A lot has been written on Brain Computer Interfaces and how they are poised to transform the lives of those that have lost the ability to communicate or to move (Allison 2011, Racine et al. 2010). People are finally ready to get out of the lab and build systems that can be used in the real world. The focus has moved to user centred design and application development and really it’s just a matter of ironing out the last few wrinkles. Except, well except that they don’t work.
Not in the sense we expect at least, not in the sense that your wireless keyboard works or your phone works or anything you buy just works, by which I mean at least most of the time.

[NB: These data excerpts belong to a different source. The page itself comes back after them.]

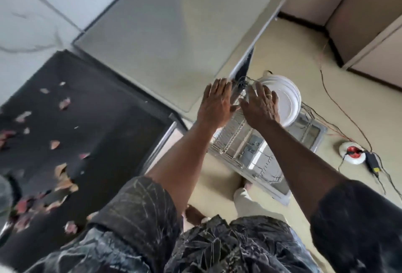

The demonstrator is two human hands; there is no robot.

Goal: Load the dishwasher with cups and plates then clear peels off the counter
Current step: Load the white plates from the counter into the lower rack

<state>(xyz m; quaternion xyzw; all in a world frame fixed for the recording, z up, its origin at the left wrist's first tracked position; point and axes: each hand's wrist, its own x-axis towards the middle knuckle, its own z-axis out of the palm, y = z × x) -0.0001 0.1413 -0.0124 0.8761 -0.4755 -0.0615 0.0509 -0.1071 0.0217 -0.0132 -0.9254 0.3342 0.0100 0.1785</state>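
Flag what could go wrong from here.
1. The white plates stand at the far end of the rack. The open right hand beside them could knock them over.
2. Cables trail across the floor near the open door, a trip risk.
3. Peels near the counter edge may drop.

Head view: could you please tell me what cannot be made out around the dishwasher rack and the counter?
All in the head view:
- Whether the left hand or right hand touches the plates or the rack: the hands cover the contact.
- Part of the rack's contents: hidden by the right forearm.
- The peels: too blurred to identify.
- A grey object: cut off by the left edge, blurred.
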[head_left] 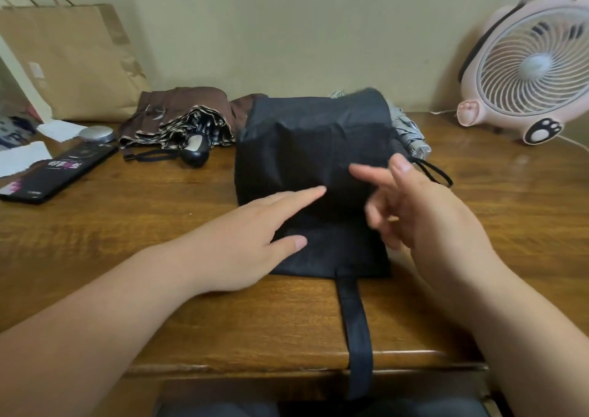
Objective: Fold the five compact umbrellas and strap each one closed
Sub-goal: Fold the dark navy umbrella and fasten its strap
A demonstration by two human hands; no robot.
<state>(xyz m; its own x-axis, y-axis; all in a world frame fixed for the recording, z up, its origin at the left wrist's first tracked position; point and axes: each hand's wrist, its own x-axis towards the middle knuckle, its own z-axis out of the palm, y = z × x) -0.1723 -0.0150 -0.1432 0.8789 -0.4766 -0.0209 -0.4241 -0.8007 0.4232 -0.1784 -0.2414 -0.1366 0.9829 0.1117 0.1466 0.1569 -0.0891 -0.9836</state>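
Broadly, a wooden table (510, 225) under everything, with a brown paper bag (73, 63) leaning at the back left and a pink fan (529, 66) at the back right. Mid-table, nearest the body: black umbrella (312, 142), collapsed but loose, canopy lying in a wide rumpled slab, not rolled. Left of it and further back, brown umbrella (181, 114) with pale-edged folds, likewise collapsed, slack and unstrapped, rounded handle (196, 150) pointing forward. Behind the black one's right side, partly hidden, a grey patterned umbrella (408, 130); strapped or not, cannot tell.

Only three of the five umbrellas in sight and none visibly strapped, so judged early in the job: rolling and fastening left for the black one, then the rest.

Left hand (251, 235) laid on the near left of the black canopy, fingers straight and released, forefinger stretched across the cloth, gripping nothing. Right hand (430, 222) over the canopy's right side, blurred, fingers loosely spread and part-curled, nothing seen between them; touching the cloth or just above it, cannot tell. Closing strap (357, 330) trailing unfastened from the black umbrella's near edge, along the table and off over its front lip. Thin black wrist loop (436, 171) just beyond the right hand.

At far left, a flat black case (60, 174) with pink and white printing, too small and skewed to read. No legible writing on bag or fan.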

There has been truly amazing progress in Brain Computer Interface research in the last 25 years but as far as we know, and we have looked into it (FutureBNCI Roadmap), there are at most dozens of people in the world with a Brain Computer Interface at home and those are all basically custom systems that require technical support and/or on site assistance beyond what you or I would consider reasonable for a remote control.
So what happened? How did we end up with this mismatch between promise and reality?

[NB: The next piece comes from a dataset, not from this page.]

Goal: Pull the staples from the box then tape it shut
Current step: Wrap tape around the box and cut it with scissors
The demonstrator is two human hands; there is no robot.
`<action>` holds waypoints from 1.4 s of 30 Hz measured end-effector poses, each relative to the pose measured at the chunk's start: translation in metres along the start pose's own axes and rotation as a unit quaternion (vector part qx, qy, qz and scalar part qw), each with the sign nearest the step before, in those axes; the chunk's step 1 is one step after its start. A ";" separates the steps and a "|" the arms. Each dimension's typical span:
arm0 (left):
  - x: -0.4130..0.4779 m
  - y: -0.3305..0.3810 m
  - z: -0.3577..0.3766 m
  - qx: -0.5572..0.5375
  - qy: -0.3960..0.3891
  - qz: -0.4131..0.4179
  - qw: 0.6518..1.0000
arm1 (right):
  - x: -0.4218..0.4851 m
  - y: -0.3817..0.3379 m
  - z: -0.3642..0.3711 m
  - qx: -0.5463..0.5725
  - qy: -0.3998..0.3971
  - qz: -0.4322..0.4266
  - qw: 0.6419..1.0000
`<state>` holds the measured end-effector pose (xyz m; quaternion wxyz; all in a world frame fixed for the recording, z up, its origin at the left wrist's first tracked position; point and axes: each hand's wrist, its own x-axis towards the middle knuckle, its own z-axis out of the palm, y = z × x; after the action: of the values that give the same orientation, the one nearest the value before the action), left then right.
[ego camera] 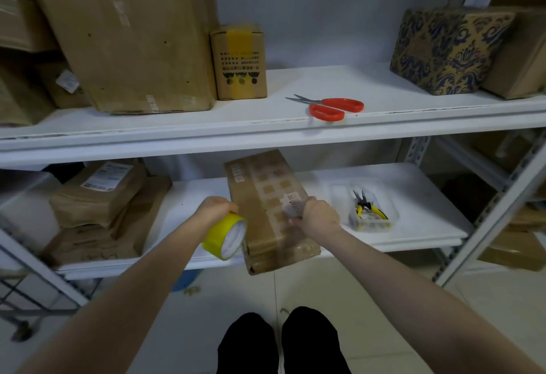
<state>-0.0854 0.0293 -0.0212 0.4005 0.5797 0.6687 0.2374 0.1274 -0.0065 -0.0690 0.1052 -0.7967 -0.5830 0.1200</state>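
A long brown cardboard box [266,205] lies on the lower white shelf [413,234], its near end jutting past the shelf's front edge. My left hand [215,211] grips a yellow roll of tape [226,236] at the box's left side. My right hand [316,214] rests on the box's right edge, fingers curled around what looks like a strip of clear tape; the image is blurred there. Yellow-handled pliers [366,206] lie in a clear plastic tray [365,205] to the right of the box.
Red-handled scissors [331,107] lie on the upper shelf [266,128], between brown cartons [127,39] at left and a patterned box [449,48] at right. Flat cardboard packages [97,202] are stacked at the lower shelf's left. Metal uprights [487,214] stand at right.
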 end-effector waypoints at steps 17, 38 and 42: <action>-0.038 -0.035 -0.008 -0.050 -0.017 -0.011 0.999 | -0.074 -0.057 0.014 0.002 -0.085 -0.165 0.983; -0.042 -0.002 -0.011 -0.051 -0.086 0.111 0.989 | -0.054 -0.062 -0.018 0.426 -0.080 -0.184 0.882; -0.048 0.010 -0.010 -0.104 -0.067 0.128 0.984 | -0.046 -0.066 -0.036 0.384 -0.032 -0.201 0.901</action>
<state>-0.0872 -0.0132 0.0047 0.4689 0.6303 0.5325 0.3152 0.0656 -0.0314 -0.0110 0.4063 -0.5561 -0.6425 0.3359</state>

If you speak to EEG based Brain Computer Interface researchers (the current front runner in terms of cost and usability) you will find that they typically fall into 3 camps:
- Young engineers who view BCI as an interesting instance of Human Computer Interaction and as a platform to play with new HCI paradigms. They tend to assume that EEG and the associated features used for Brain Computer Interface are both well understood and robust.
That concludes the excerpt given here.